Technology helps banks grow deposit accounts by 30 million

Online banking solutions. [Getty Images]

The average number of deposit accounts a bank employee handles has increased to 2,495 as financial institutions rely heavily on technology to improve operational efficiencies, a report by the regulator shows.

Technological advances like machine learning (ML) and artificial intelligence (AI) are being deployed by banks to monitor staff performance and understand customers.

Data from the Central Bank of Kenya (CBK) Bank Supervision Annual Report shows an increase of 30 million deposit account holders relative to 1,800 new bank employees in 2023.

While 2023 was marred by economic turmoil punctuated with tax increases for both businesses and formal employees, the report shows that during this period, the number of deposit account holders rose to 94,643,325.

CBK credits this to mobilisation by banks.

This is an increase of 29,089,237. At the same time, the number of bank employees increased marginally to 37,933 compared to 36,107 in 2022.

The additional 29 million deposit account holders represent the highest increase ever recorded by the regulator according to the provided data.

The report notes that in 2023, a bank employee was, on average, handling 2,495 deposit accounts, whereas in 2022, an employee was handling 1,816 deposit accounts.

“The increase in efficiency is explained by the increase in the number of deposit account holders compared to the increase in the number of staff,” explains CBK in the report.

In 2022, the number of deposit account holders had dropped by 761,611 to 65,554,088, while the number of staff increased by 3,667 to 36,107.

The number of staff in 2023 increased by 1,826 amid an additional 29 million deposit account holders.

CBK notes in the report that the increase in deposit account holders in 2023 was due to the mobilization of more deposit accounts by banks.

“Due to economic recovery and the reopening of businesses in 2023, after dealing with the pandemic, the number of deposit accounts and staff increased due to increased recruitment in 2023,” the report says.

Such a significant increase in deposit accounts, while beneficial for banking businesses, also raises risks concerning compliance with regulations provided by CBK and meeting customers’ needs.

It is here that technology steps in, as the report states that the banking sector has adopted artificial intelligence (AI) and machine learning (ML) in their operations through Big Data.

AI and ML are being used to improve operational efficiencies, predict customer behavior, and manage risks more effectively.

Customer service is one of the areas the CBK report lists where banks have implemented this technology.

The report documents that financial institutions have deployed solutions that monitor customer sentiments on various digital platforms, including social media.

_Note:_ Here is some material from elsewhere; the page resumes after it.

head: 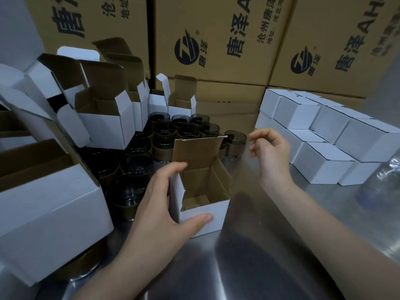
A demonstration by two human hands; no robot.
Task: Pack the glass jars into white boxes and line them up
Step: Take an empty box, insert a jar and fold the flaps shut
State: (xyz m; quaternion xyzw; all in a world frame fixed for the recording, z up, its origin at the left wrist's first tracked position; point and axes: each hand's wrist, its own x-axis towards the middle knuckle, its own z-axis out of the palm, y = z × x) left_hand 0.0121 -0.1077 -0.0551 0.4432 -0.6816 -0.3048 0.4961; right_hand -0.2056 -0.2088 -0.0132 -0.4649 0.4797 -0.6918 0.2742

“The feedback is summarized into major thematic concerns for deeper analysis to understand and address customer needs and preferences,” the CBK report says.

It adds: “Institutions have also introduced chatbots to streamline digital banking and improve customer onboarding and transactions on internet and mobile banking platforms.”

Apart from customer service, banks are also using AI and ML in anti-money laundering areas, product segmentation and personalisation, cybersecurity, and fraud risk management.

“Banks have deployed AI solutions to monitor electronic communications by staff in the trading room to detect outliers and irregularities,” the report says on how technology is being deployed in fraud risk management.

It adds that banks also subscribe to fraud risk management solutions for payment cards provided by international card schemes and for account transactions.

“These solutions provide a risk score that predicts the potential of fraud in an authorization attempt,” the report says.

ML is being deployed to tackle cybersecurity as these solutions are being used to detect potential insider and external threats.

While insider threats are monitored by collecting and analyzing data on network use patterns, work hours, and approved devices on the network, external threats are checked by identifying outliers or unusual activities in customers’ transaction patterns.

“Moreover, cybersecurity tools such as Security Incident and Event Management (SIEM) are ML-enabled to automatically detect and respond to threats by quarantining suspicious processes, applications, and devices on the network, thus limiting the attack surface in case of a security incident,” the report says.

Banks have also leveraged ML’s Cluster and Ensemble applications to group similar data points from various clusters, combining outputs for optimal grouping for product segmentation and personalization.

“By grouping their customers based on similarities, institutions offer tailored products and services to new and existing customers,” the report says.

These changes are also taking effect in embedded finance, a concept at the intersection of financial services and technology, where financial services are integrated with (or embedded in) non-financial platforms such as ride-hailing applications or e-commerce.

The report says AI/ML technologies are transforming various aspects of finance, from customer service and risk assessment to fraud detection.